A hard-line conservative from Virginia, Cuccinelli was a failed Republican candidate for governor in 2013 after serving as the state's attorney general. He backed Republican Sen. Ted Cruz of Texas for president in 2016 and for a time was a harsh critic of Trump.
He is one of a slew of immigration hardliners brought in by Trump to implement the president's policies. He was appointed to the post in June in a temporary capacity, which doesn't require Senate confirmation.
Trump, asked Tuesday about Cuccinelli's comments on NPR, appeared to back him up.

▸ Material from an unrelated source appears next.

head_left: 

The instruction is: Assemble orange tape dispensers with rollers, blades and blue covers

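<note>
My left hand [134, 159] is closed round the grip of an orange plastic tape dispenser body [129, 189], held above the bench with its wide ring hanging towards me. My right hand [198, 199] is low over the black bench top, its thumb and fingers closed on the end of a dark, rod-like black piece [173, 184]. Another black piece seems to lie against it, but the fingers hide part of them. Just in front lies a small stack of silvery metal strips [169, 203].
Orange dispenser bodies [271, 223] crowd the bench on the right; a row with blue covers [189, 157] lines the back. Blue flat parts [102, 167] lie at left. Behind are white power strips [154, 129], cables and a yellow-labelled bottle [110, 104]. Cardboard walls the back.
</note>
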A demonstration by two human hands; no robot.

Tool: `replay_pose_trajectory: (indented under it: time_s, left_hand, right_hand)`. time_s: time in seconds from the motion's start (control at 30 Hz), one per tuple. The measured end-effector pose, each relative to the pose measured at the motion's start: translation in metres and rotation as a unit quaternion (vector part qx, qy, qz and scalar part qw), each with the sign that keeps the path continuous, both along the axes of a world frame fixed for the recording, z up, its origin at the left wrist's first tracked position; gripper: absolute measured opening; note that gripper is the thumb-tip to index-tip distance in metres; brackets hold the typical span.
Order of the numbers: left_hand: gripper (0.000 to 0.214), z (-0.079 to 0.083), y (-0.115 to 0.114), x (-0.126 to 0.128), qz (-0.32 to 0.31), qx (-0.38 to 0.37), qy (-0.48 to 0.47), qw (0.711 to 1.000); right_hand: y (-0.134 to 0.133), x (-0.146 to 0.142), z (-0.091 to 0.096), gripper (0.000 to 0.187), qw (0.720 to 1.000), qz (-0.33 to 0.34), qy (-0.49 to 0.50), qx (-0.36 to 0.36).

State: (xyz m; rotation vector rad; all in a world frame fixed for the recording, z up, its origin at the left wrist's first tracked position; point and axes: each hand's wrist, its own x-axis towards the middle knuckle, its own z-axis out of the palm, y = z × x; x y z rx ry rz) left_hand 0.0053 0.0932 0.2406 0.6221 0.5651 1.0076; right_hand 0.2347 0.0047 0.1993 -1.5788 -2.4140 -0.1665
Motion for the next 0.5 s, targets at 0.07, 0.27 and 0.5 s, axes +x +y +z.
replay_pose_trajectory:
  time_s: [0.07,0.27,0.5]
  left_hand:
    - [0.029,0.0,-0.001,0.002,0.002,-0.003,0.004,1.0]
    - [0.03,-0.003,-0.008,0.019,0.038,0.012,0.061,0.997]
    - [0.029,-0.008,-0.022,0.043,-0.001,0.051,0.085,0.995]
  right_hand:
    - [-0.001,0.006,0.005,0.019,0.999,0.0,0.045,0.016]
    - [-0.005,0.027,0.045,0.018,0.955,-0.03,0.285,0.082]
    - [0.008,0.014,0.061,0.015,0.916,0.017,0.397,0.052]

"I don't think it's fair to have the American taxpayer paying for people to come into the United States," Trump told reporters before boarding Air Force One for Pennsylvania. "I think we're doing it right."
Immigrant rights groups strongly criticized the Trump administration's new rules for immigrants receiving public assistance, warning that the changes would scare immigrants away from asking for needed help. And they voiced concern that officials were being given too much authority to decide whether someone is likely to need public assistance in the future.
Another Democratic presidential candidate, Massachusetts Sen. Elizabeth Warren, also condemned Cuccinelli's comments.
"Our values are etched in stone on the Statue of Liberty. They will not be replaced," she tweeted. "And I will fight for those values and for our immigrant communities."